Keep your tasks alive with a Heartbeat
Another cool feature is that you are able to build really long tasks. The maximum duration for a single execution is one year!
For long tasks, you can also specify TimeoutSeconds and HeartbeatSeconds parameters. If a state runs longer than its TimeoutSeconds, then it fails with a States.Timeout Error. The latter parameter is even more powerful. In fact, by specifying the HeartbeatSeconds parameter you have to design your activity worker to call the SendTaskHeartbeat API for at least the amount of seconds that the parameter specifies. If you don’t call that API, the state fails with a States.Timeout Error. Both of these parameters could be useful, for instance, when your activity has to process a bunch of records. You can specify the timeout for the entire duration of the activity, or, using the HeartbeatSeconds parameter you can say: the activity must process an overall of M records but N records at least each X seconds. You can do it by specifying that parameter to X seconds and every N records call the API.
A really difficult problem to solve using Lambda is implementing a retry strategy. This is quite important but difficult to achieve in an easy and simple way. AWS Step Functions allows you to define a retry strategy to all different kinds of errors that your Lambda Functions can incur. I think this is easier to understand using an example.
This is the template for creating the Hello World State Machine with a retry strategy. The HelloWorld Lambda Function could fail for different reasons, but we can handle errors with a different strategy. For each kind of strategy you can define three parameters:
IntervalSeconds: Represents the number of seconds before the first retry attempt
MaxAttempts: Represents the maximum number of retry attempts
BackoffRate: The multiplier that increases the retry interval on each attempt
You can use the same strategy for multiple kinds of exceptions by defining multiple values in the ErrorEquals array. If you do not need to retry a function in the event of a specific error, you can set the Next field with the name of another State. In the example above, if a CriticalError happens, the Lambda AlertDevOps is invoked and then the execution terminates.
Cool Service Console
One thing that I would like to highlight here is the AWS Console. Usually, AWS doesn’t provide a nice console to interact with and that’s ok because after a bit of experience with the service a developer usually switches to use the service via API, CLI, SDK, or even CloudFormation.
With Step Functions, AWS creates a user-friendly experience by providing a lot of blueprints but also a nice UI with all the information needed. In fact, on the creation phase of a State Machine, you can start from different kinds of blueprints and you have two boxes. The Preview box represents the State Machine that you are building and is based on the Code box, positioned below it. Once you are satisfied with your State Machine, you can create it and start simulating all the executions that you need. Here the AWS Console is also helpful. For each execution, you have all of the logs that you need, both at the execution and single state level.

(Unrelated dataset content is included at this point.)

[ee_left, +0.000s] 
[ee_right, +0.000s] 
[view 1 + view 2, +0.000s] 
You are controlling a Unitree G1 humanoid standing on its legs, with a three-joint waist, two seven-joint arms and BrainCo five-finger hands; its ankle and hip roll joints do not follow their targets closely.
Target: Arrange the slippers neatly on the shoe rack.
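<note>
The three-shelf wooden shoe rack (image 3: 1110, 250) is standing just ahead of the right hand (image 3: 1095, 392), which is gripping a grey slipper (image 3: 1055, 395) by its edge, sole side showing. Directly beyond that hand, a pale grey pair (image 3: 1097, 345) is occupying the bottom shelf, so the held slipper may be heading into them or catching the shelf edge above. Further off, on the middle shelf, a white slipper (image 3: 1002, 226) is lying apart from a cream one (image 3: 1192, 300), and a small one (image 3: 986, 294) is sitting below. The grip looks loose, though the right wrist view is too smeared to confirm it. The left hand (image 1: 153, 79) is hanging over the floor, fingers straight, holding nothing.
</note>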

What I’d like to see in the future
I used this service a couple of times and there are several features that I feel are missing:
The first point is the price. With complex task, AWS Step Functions is mandatory but at a high cost. I hope that a price reduction or, even better, a pricing model similar to CloudFormation, ElasticBeanstalk, or ECS, is forthcoming. Those services offer a “pay only for what you use model.” Instead, with Step Functions, you pay for the resources that you use (Lambda, EC2, on-premise servers), but also for states that only wait or just pass to the next one.
Where are triggers?
With Lambda, AWS teaches us to love events and triggers. Where are they? It would be nice to start an execution in response to an event such as AmazonDynamoDB or AmazonKinesis streams, AWS Code Commit push, or automatically pull messages from an Amazon SQS Queue. Now, you are able to integrate Step Functions with Amazon API Gateway, which makes human tasks possible in our executions. Yesterday AWS announced the integration between CloudWatch Events and Step Functions. That is good news because means that AWS is working on integrating more triggers with this service.
What about push events to other services?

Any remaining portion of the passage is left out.